# Collaborative Filtering

Collaborative Filtering means that interests of other users are taking into account for making a playlist prediction. Spotify uses a matrix where each row is a user and each column is a song, each entry therefore resembles how often a user has listened to a song. Since this data is not publicly available, we will try the same approach, but with a different matrix. The matrix will have one row for each playlist and each column will be a song. The entries of the matrix are going to be 1 if the song is in the playlist and 0 if not. Read more about collaborative filtering [here](TODO).

Let's first import all important libraries. pandas DataFrames are used to store the data and numpy arrays for matrix computations.

In [1]:
import warnings
import numpy as np
import pandas as pd

from scripts.matrix_factorization import MF  # for matrix factorization

Load the raw data.

In [2]:
df = pd.read_csv("data/sorted_processed_data_train.csv")
print(f"We have a dataset of {len(df)} entries")

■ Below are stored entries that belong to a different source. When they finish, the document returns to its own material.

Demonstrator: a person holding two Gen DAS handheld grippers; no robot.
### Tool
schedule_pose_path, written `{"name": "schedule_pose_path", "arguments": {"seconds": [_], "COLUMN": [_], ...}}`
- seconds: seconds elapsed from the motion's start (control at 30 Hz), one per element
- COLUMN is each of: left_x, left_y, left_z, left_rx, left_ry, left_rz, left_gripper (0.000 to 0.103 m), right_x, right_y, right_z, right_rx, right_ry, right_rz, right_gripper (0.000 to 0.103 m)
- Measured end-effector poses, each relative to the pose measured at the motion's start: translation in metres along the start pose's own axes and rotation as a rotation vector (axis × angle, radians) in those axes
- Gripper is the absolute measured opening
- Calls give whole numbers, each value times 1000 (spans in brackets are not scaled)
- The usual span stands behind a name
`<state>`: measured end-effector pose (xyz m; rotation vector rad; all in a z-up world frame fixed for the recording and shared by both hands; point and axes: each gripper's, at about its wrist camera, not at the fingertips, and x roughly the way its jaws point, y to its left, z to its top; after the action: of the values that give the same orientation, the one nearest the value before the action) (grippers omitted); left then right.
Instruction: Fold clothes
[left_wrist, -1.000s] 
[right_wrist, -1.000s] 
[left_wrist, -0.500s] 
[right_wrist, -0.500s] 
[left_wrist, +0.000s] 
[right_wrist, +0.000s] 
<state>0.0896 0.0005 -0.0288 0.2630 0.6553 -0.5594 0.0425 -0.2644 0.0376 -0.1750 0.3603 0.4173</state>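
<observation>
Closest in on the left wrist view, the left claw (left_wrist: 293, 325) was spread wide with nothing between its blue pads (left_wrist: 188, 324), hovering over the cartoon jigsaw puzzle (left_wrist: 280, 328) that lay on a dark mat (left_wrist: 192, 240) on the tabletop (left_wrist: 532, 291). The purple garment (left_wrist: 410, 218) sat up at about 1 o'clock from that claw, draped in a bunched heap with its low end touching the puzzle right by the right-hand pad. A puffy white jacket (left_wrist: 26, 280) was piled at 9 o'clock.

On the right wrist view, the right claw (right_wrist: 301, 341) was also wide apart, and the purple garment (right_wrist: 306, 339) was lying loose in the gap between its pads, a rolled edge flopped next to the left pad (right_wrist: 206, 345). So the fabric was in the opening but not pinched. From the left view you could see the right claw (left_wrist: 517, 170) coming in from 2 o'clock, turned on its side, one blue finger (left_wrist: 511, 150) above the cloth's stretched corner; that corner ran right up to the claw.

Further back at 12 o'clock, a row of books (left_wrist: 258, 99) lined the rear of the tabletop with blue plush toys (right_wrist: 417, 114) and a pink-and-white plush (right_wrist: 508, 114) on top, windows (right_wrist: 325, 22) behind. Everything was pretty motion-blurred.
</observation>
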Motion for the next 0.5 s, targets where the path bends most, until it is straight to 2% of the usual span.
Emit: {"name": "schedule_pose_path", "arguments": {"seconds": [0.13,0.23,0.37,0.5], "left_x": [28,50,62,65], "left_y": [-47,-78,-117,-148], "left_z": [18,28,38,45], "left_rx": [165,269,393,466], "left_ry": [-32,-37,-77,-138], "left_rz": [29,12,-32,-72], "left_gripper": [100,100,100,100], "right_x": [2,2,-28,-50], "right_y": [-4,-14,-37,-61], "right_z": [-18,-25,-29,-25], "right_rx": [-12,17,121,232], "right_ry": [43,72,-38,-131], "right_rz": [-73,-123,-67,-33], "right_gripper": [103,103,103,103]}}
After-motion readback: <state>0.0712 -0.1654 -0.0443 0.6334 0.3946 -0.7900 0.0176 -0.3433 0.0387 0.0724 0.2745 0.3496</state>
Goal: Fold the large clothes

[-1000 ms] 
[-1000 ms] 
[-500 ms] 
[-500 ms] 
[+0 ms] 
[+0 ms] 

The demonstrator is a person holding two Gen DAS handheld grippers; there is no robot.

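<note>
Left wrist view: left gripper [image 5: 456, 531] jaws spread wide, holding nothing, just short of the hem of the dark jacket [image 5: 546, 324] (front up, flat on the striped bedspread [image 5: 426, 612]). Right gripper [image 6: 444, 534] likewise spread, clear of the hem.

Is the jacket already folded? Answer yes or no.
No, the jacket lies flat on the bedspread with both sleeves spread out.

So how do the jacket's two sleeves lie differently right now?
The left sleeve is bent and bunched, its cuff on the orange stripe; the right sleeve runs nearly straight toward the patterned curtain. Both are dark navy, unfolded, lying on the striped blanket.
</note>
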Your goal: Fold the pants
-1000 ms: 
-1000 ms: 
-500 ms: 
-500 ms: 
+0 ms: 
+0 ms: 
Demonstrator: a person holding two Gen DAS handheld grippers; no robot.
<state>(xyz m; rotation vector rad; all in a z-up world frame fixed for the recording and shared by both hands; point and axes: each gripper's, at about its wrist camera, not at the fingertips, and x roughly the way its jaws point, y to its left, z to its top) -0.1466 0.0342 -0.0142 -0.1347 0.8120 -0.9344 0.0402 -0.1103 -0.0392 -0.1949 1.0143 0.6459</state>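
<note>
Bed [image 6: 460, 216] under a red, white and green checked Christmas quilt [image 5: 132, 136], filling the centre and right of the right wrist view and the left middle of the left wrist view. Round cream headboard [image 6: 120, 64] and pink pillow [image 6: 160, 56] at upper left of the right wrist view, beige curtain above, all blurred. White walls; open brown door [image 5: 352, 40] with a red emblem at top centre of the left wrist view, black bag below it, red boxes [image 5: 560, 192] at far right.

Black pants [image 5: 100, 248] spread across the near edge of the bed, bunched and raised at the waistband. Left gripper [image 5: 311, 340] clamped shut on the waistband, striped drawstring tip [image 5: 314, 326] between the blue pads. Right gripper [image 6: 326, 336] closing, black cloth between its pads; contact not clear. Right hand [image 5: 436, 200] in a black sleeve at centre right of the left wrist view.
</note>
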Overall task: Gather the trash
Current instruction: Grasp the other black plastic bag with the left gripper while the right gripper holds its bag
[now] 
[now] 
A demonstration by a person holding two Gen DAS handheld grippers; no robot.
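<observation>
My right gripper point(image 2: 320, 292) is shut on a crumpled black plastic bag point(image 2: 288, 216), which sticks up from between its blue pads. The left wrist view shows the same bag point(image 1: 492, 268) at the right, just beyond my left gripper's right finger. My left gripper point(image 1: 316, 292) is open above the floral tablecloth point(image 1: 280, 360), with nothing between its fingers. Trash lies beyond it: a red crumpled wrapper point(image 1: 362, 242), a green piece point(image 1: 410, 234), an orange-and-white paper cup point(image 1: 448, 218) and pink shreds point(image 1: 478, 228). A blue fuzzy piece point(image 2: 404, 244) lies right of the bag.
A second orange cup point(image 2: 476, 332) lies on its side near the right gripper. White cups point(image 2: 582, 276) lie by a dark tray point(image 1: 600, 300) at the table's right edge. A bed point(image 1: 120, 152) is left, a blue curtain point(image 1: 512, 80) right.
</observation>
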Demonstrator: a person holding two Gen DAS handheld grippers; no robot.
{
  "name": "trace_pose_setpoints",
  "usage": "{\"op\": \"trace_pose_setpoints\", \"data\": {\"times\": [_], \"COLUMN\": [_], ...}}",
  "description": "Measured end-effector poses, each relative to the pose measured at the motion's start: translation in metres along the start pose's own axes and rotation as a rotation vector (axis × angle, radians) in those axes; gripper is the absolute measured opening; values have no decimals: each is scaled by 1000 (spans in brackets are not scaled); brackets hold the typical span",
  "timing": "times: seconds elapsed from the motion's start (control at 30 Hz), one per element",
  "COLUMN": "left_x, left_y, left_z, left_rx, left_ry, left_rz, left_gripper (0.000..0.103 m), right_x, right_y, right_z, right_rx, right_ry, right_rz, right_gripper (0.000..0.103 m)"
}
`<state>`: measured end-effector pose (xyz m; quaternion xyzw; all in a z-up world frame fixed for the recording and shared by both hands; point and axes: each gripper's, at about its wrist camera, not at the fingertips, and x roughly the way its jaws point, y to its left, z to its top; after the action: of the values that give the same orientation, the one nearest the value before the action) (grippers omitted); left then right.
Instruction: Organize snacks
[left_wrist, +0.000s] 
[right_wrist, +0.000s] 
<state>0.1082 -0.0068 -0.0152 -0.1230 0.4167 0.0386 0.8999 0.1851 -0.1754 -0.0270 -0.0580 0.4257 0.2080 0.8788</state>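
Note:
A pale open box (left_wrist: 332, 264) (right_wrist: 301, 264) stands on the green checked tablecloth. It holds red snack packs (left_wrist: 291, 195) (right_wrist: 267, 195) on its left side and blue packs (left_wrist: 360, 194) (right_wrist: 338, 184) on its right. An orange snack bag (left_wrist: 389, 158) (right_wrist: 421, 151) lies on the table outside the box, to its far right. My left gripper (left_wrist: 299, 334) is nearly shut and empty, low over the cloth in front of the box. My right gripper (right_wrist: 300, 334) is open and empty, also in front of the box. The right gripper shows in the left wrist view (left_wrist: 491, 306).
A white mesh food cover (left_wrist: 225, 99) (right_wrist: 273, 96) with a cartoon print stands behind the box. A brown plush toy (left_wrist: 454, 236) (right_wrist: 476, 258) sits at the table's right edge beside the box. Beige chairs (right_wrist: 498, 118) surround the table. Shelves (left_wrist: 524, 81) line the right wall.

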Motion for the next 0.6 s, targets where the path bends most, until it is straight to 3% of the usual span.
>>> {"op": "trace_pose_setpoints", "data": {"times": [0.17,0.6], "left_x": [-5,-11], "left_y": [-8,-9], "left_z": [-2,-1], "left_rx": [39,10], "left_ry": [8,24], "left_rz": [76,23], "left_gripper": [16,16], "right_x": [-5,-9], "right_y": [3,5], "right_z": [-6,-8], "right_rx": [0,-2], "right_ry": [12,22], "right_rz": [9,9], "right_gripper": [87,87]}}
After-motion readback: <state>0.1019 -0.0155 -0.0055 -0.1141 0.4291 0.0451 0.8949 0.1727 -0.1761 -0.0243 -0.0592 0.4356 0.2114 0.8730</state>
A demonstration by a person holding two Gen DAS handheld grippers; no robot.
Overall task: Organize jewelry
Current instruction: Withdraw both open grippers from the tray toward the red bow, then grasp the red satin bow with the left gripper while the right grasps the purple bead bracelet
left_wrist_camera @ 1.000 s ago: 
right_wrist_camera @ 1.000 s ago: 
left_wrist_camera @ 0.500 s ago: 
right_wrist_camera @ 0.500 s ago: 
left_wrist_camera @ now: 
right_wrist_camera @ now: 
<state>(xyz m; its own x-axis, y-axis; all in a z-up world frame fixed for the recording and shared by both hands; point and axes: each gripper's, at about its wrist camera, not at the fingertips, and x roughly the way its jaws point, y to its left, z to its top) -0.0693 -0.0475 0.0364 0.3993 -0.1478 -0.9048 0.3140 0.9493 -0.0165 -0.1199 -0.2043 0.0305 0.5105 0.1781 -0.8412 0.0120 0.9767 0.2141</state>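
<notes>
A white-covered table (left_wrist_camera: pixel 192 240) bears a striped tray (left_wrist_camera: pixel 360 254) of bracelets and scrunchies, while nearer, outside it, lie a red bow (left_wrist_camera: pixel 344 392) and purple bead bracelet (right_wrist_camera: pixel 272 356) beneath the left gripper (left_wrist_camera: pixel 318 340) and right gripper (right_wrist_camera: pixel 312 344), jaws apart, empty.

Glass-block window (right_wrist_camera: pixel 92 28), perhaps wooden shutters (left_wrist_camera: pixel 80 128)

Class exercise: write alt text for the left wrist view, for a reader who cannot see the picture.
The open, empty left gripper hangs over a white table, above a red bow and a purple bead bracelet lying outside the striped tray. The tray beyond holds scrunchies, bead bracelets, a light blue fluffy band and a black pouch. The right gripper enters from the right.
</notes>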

We have a dataset of 64574 entries


We want to build a matrix where each row is a playlist, and each column resembles a song. The dimensions of our matrix resemble those of the playlist number and track number.

In [3]:
num_playlists = df["name"].nunique()  # count distinct values, this is the number of playlists
num_tracks = df["track_name"].nunique()  # count distinct values, this is the number of tracks
print(f"Playlists: {num_playlists} \nTracks: {num_tracks}")

Playlists: 833 
Tracks: 29384


Group the data by the playlist name. This results in a Series.

In [4]:
playlists = df.groupby('name')["track_name"].apply(list)
playlists.head()

name
 CHiLl         [Fresh Eyes, i hate u, i love u (feat. olivia ...
 Frozen        [Queen Elsa of Arendelle - Score Demo, Reindee...
 indie rock    [Back In Your Head, Be Good (RAC Remix), Bambi...
#Relaxed       [Bag Lady, On & On, I Can't Stop Loving You, L...
#Workout       [Can't Feel My Face - Martin Garrix Remix, Ign...
Name: track_name, dtype: object

We need a list of the unique songs to create each playlist vector.

In [5]:
unique_songs = list(df["track_name"].unique())  # list of unique songs, maps each song to an index
print(f"Number of unique songs: {len(unique_songs)}")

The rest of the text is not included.